The Theory Behind...



Direction for steps is the direction in which you travel (away from your previous position). You should sense your whole body moving in the direction indicated. More

Level for steps is based on natural walking (middle level). Low level means to lower, stepping down onto a bent knee (demi plié, in ballet terms). High level means to rise, stepping up onto the ball of your foot (relevé, in ballet terms). More

Distance for a step is based on your own usual amount of space between steps in walking. To find your step length, walk in an unhurried but purposeful way until you fall into your natural stride. This should be the length of your middle-level forward step. The size of steps in different directions and levels, if unforced, will vary slightly from this individual "standard."

Each step represents a complete transfer of your weight from one foot to another.

Timing for a step includes all aspects of transferring weight from one foot to another, including the moment of contact (represented by the beginning of the direction symbol), taking weight on your new support (about 1/2 way through) and release of your opposite foot in preparation for another step (at the end of the direction symbol).



When there is a pause in traveling and your weight remains on one leg, a pause or "hold weight" sign follows the direction symbol.




When you have weight on both feet (for example, one foot closes while the other retains weight) the pause sign may be centered over both.




A subsequent step on either foot will cancel the pause sign.






More about directions for steps:

Directions relate to your own body front. Right side steps will be toward your right side, backward steps to your back, etc., no matter how you are oriented in the room or performance space.


If you travel to your side with several steps, you will have to cross in front or in back. A pin, which "points" forward or backward, shows which way to cross (see the grapevine in the section, "try it out")




An alternate way of travelling to your side is to step side, close, side, close.




For steps on the diagonal, try to resist turning into the direction of stepping. Keep your diagonal steps on the angle between forward and side, or between backward and side.You will not need pins with diagonal steps to show crossing; you should cross in the most natural way.

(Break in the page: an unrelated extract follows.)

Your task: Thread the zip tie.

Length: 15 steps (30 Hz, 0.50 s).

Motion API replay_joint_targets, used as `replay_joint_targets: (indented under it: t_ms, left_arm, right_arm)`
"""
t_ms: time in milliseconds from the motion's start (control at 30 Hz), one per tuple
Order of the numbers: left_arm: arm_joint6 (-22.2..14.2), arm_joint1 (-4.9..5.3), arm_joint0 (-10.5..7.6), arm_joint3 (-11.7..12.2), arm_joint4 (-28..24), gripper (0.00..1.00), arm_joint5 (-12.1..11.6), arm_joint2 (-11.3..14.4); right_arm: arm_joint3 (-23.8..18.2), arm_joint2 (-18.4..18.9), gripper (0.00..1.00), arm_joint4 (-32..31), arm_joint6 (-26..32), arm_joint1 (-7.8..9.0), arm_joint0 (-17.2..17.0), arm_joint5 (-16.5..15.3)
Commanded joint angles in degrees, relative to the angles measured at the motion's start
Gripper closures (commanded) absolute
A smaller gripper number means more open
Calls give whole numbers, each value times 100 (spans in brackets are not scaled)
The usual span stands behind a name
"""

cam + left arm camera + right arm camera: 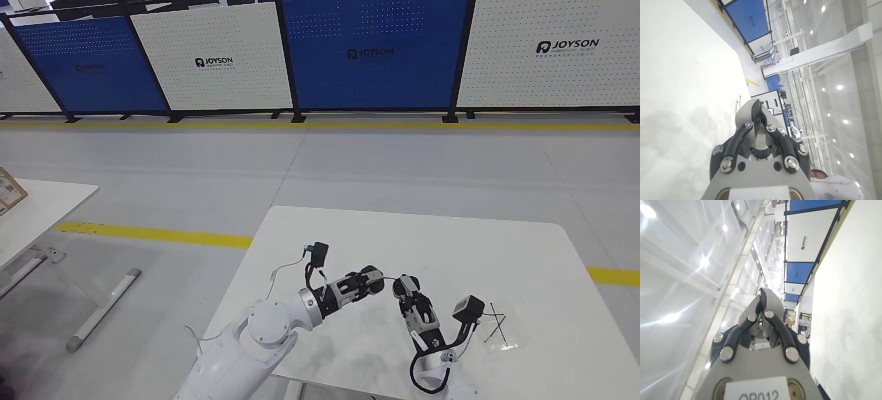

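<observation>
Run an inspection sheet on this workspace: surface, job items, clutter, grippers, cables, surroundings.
Surface: white table, flat.
Job's things: thin black zip ties lying on the table on the robot's right side, apart from both grippers; count unclear.
Clutter: nothing seen.
Grippers: left gripper and right gripper both shut, holding nothing, close together mid-table.
Cables: white cable looped beside the left arm.
Surroundings: pegboard panels, yellow floor line, second table.

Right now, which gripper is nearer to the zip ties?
Right. The right gripper is apart from the zip ties, toward the table's middle; the left gripper is farther off, beyond the right one.
</observation>
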Motion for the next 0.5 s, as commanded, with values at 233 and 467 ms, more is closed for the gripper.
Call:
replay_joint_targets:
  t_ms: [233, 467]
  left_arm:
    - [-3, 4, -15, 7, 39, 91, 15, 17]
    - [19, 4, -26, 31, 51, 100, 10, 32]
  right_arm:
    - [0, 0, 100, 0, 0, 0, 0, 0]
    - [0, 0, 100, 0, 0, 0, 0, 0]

A step "in place" is directly underneath you, like marching in place. Release your foot before stepping on it, and make a complete transfer of weight onto your foot, the same as for steps in different directions.





More about levels for steps

You can change level either after or during a step:

If you change level after you finish a step, the symbol for "in place" shows the change of level. Your weight will already be over that leg.





If you change level during a step, the direction symbol shows the two different levels, producing an undercurve or overcurve.







Theoretical background

The two columns at the center of the staff give important information about how the body as a whole is mobilized. Weightbearing movements, whether on the feet or other parts of the body, are shown in these "support" columns.

History note:

The simplification of complex actions such as steps reflects the notation’s early use for nonprofessional dance, with an emphasis on "natural" movement. Helen Priest [Rogers], who studied the notation in the 1930s, soon after it was first developed, discusses expectations for the manner of performance when an action is written simply: "One of the basic principles of this system is that the most natural movements require the least number of signs. This does not mean that a natural movement is not a complicated one, but that only the essential parts of a movement are notated, the rest not notated is to be done in a natural manner." (Helen Priest, 1937: The Construction of a Course in Dance Notation (Laban Method).

Although what is considered to be "natural" varies among cultures and dance styles, and although movement varies according to body size and build, Labanotation is meant to accommodate the individual.

Transfer of weight, from foot to foot and in various directions, involves a complex sequence of joint actions. It is also a very common activity: walking. It can be represented simply, as a series of steps, or in the complexity of joint analysis, as needed.